Pertama, pendidikan nilai secara berkala, sejak dini. Pendidikan nilai sejak dini ini dapat terjadi pertama dan utama dalam keluarga, selanjutnya sekolah, dan lingkungan masyarakat. Berarti, dalam koteks ini dibutuhkan peran orang tua (parents), guru/pembina, dan tokoh-tokoh masyarakat. Kerja sama yang baik di antara pihak-pihak yang telah disebutkan tadi, akan sangat membantu terutama dalam pembentukan ‘basis’ anak. Pendidikan dimaksud haruslah lebih berorientasi pada penanaman nilai dan moral, serta pembentukan karakter dan penemuan jati diri.
Kedua, pentingnya menghadirkan tokoh-tokoh yang dapat menjadi teladan. Kesan selama ini, kaum muda kehilangan para figur panutan (model figures). Kehadiran figur panutan bagi kaum muda, sekiranya penting yakni sebagai contoh dan tolok ukur yang senantiasa memancarkan nilai-nilai kehidupan. Selanjutnya melalui para model figures ini, kaum muda dapat menimba inspirasi dan motivasi (misalnya: Mendiang Sri Paus St. Yohanes Paulus II, Mother Theresa, dan Paus Fransiskus-skala universal, atau Gus Dur-skala domestik).
Ketiga, pembenahan kembali dalam bidang mass-media. Media, dalam hal-hal tertentu, dapat menjadi problem sekaligus harapan. Kesan minor selama ini, media kita ‘pincang’. Pemberitaan mengenai ‘figur ayah’ jarang sekali diangkat, sehingga kaum muda dan masyarakat umumnya tidak bisa menemukan ‘figur ayah’. Media didominasi oleh pemberitaan yang tidak mendidik (non-edukatif), seperti kekerasan, aski fanatisme dan anarkisme, serta dekadensi moral lainnya.  Pembenahan kembali  dimaksudkan agar media tidak lagi keliru. ‘Figur ayah’ harus lebih sering dipublikasikan, dimasyarakatkan, sehingga media betul-betul menjalankan fungsinya yakni sebagai sarana pendidikan nilai.

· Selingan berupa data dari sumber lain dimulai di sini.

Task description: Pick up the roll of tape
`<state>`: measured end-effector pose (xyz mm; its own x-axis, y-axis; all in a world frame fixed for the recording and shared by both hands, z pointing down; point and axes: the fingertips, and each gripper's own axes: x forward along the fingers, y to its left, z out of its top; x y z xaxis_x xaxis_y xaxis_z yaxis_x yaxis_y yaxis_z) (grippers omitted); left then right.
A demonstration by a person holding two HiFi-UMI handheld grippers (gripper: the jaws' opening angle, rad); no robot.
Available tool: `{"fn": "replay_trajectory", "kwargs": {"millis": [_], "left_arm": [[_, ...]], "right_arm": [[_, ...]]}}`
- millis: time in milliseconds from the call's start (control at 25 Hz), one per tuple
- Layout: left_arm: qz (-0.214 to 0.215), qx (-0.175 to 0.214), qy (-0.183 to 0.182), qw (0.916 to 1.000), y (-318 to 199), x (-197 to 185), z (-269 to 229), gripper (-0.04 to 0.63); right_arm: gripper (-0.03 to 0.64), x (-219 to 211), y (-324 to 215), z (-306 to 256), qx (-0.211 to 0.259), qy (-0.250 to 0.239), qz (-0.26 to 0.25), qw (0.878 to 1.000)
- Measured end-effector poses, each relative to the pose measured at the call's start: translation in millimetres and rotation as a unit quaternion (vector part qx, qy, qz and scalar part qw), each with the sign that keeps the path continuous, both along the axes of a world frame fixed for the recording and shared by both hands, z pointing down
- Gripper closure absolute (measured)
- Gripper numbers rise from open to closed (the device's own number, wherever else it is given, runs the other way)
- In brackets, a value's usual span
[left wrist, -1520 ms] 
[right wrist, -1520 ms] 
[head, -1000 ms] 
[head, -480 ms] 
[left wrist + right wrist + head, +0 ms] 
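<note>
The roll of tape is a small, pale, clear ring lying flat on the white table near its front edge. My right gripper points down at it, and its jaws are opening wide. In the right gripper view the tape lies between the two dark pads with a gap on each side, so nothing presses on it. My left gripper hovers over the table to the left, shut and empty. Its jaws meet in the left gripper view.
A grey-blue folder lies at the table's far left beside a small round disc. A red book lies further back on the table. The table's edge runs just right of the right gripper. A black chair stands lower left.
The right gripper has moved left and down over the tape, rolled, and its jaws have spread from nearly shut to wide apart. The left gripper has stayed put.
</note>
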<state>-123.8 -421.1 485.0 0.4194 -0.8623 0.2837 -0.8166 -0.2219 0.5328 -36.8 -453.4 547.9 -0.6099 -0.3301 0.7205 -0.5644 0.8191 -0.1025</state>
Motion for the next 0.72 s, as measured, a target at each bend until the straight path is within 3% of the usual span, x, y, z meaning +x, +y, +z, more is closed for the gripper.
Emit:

Keempat, menghidupkan dan menumbuhkembangkan kaum muda yang bijak, kritis, dan selektif. Strategi keempat ini merupakan bentuk kerinduan dan harapan yang mendunia. Secara tidak langsung hendak menegaskan bahwa semuanya kembali kepada pribadi masing-masing, kepada kaum muda itu sendiri. Sebagai pihak yang diharapkan dan yang kini sedang dalam masa-masa krusial, kaum muda sudah seharusnya dituntut lebih. Kaum muda harus lebih cerdas dalam membaca tanda-tanda zaman. Harus lebih kritis dalam menjawabi setiap tawaran masa. Dan harus lebih selektif dalam mengambil pelbagai keputusan. Basis yang paling kokoh dan solid harus pertama-tama dibangun dalam diri kaum muda itu sendiri.
Akhirnya, apakah Gereja dan agen-agen pastoral lepas tangan? Apakah FG hanya menjadi konsumsi keluarga, sekolah, masyarakat, dan mass-media? Jawabannya tentu tidak! Gereja, melalui karya kategorial kaum muda (penanaman nilai-nilai kekristenan) yang dewasa ini kian gencar dihidupkan, turut terpanggil untuk berkontribusi. Seruan profetis Paus Fransiskus, ”Adalah baik apabila Gereja menjadi kotor dan kumal karena terjun langsung dalam realitas hidup manusia (kaum muda), bukannya membangun kapela kecil yang tertutup”, dapat menjadi semacam inspirasi yang memotivasi Gereja Indonesia, Gereja NTT, dan Gereja Flores. Kemendesakan pendidikan nilai bagi kaum juga menjadi tanggung jawab Gereja, tanggung jawab kita semua.    

*******



(*Reinard L. Meo lahir di Mataloko, Bajawa, 5 Desember 1992.
Saat ini sedang menekuni studi filsafat pada STFK Ledalero, Maumere 86152,
Flores, NTT;
tinggal di Wisma St. Agustinus, Seminari Tinggi St. Paulus Ledalero.